- AIM OF THE EXERCISE: Once the line with "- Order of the" is found in the entries below, repeat it and each following line exactly, up to and including the line with "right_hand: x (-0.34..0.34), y". Add no other lines.

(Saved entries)
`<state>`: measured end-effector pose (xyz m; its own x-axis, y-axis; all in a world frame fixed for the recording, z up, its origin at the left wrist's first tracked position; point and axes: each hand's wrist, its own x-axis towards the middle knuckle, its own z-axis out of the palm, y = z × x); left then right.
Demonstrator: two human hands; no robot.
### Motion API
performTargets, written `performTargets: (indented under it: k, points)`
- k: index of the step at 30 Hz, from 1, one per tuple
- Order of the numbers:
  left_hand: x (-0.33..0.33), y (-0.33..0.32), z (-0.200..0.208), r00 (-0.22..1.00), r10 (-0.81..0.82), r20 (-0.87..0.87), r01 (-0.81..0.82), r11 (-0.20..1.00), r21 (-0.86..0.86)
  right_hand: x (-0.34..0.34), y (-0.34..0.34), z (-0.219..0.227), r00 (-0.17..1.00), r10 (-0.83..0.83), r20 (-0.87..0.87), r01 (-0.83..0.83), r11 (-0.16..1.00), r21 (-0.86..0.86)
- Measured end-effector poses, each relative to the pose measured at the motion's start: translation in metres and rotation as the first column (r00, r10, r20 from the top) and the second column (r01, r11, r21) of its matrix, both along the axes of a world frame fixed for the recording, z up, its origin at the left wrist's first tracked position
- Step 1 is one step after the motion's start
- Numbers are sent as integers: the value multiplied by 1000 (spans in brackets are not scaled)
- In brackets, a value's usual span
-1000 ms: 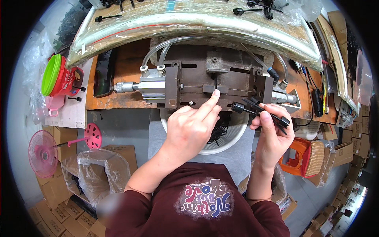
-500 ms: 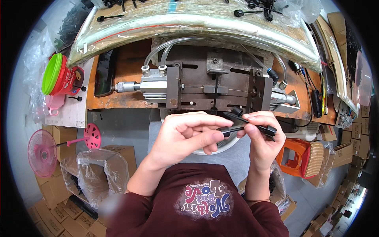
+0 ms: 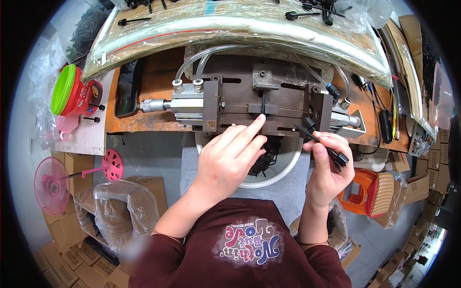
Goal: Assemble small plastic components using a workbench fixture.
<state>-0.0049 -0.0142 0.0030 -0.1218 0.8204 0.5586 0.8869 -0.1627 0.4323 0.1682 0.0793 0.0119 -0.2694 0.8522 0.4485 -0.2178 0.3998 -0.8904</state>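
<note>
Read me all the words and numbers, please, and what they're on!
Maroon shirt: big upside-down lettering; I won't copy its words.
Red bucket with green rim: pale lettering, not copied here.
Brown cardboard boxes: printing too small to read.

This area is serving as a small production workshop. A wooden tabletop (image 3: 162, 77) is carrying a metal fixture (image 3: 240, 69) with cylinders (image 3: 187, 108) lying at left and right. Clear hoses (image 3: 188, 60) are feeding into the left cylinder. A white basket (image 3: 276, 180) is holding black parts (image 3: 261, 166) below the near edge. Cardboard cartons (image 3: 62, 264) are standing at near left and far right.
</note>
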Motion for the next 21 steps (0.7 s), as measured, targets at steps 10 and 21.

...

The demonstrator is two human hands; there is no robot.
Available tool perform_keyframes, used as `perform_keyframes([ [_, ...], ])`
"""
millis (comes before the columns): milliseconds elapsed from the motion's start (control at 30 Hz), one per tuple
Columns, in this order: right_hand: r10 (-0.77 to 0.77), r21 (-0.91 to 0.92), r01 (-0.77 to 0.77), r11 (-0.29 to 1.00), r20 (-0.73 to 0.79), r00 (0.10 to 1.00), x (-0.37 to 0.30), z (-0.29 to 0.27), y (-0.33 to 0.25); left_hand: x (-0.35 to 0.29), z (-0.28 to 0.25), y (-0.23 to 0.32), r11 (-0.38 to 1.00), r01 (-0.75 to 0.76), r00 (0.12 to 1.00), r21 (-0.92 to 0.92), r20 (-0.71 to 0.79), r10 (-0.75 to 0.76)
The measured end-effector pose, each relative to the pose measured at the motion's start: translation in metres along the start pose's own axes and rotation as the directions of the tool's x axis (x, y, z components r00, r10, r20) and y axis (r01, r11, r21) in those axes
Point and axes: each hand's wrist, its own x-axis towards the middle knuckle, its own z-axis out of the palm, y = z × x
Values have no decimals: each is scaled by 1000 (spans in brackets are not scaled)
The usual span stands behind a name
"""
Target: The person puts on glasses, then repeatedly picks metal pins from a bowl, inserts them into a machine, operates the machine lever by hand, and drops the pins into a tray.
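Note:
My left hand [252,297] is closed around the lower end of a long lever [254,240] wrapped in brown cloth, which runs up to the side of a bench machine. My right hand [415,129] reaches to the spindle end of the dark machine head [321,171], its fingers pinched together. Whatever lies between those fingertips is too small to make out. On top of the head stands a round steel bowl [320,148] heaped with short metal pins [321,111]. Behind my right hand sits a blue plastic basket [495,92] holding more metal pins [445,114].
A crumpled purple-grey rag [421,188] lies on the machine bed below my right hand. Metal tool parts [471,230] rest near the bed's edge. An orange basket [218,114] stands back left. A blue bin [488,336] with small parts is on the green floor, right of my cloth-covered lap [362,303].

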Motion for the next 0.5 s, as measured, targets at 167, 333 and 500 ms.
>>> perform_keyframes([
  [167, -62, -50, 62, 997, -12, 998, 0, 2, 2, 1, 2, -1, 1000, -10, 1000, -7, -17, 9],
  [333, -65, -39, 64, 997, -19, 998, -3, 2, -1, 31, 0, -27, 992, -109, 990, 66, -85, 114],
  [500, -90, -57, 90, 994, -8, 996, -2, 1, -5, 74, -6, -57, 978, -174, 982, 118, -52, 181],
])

- WRITTEN RESPONSE:
- Order of the numbers:
  left_hand: x (-0.33..0.33), y (-0.33..0.32), z (-0.200..0.208), r00 (-0.22..1.00), r10 (-0.81..0.82), r20 (-0.87..0.87), r01 (-0.81..0.82), r11 (-0.20..1.00), r21 (-0.86..0.86)
  right_hand: x (-0.34..0.34), y (-0.34..0.34), z (-0.219..0.227), r00 (-0.17..1.00), r10 (-0.83..0.83), r20 (-0.87..0.87), r01 (-0.83..0.83), r11 (-0.16..1.00), r21 (-0.86..0.86)

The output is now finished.